The answer is to be an exact copy of the lines below running from the line with "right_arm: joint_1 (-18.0" down to the line with "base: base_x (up", both ends included, and nothing more.

'''

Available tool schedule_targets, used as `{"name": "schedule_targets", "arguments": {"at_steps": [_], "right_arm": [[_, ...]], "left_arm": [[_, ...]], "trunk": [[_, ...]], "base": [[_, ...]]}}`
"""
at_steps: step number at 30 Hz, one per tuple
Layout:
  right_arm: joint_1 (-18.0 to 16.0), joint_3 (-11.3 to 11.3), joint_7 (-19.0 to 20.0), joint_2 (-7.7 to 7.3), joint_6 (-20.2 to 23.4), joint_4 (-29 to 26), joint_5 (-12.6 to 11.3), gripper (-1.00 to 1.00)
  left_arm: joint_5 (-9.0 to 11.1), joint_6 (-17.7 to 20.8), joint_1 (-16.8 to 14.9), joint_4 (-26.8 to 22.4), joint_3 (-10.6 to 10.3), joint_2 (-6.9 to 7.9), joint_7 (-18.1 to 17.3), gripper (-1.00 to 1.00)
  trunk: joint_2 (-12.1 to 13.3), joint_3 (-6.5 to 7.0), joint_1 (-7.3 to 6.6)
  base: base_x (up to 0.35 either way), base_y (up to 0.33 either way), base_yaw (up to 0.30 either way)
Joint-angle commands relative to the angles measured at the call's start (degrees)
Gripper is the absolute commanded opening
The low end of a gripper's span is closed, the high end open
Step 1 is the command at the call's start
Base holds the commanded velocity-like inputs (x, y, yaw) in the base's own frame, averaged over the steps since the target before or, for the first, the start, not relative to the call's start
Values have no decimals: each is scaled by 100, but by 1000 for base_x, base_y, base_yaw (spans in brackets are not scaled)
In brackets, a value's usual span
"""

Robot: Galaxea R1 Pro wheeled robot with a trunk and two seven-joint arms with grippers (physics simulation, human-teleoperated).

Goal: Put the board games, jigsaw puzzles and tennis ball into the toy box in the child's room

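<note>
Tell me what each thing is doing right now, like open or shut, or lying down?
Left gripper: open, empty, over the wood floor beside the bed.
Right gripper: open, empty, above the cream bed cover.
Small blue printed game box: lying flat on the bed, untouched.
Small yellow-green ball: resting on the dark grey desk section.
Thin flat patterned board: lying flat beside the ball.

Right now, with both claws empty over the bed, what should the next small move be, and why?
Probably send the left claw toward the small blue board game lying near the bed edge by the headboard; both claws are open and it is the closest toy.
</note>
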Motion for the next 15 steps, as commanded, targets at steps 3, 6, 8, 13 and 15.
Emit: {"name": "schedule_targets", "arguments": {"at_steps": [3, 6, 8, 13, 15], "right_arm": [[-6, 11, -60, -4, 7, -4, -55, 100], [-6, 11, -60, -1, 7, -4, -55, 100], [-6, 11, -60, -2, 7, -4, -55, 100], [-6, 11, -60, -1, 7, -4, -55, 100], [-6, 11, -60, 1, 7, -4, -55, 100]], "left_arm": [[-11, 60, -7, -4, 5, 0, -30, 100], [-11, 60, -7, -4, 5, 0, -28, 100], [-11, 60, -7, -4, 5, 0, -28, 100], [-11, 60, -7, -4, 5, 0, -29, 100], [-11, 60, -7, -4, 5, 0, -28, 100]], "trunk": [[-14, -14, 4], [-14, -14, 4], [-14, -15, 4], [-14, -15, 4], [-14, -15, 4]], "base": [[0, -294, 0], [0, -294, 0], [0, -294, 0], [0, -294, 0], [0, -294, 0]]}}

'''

● **RESPONSE TO THE TASK**
  right_arm: joint_1 (-18.0 to 16.0), joint_3 (-11.3 to 11.3), joint_7 (-19.0 to 20.0), joint_2 (-7.7 to 7.3), joint_6 (-20.2 to 23.4), joint_4 (-29 to 26), joint_5 (-12.6 to 11.3), gripper (-1.00 to 1.00)
  left_arm: joint_5 (-9.0 to 11.1), joint_6 (-17.7 to 20.8), joint_1 (-16.8 to 14.9), joint_4 (-26.8 to 22.4), joint_3 (-10.6 to 10.3), joint_2 (-6.9 to 7.9), joint_7 (-18.1 to 17.3), gripper (-1.00 to 1.00)
  trunk: joint_2 (-12.1 to 13.3), joint_3 (-6.5 to 7.0), joint_1 (-7.3 to 6.6)
  base: base_x (up to 0.35 either way), base_y (up to 0.33 either way), base_yaw (up to 0.30 either way)

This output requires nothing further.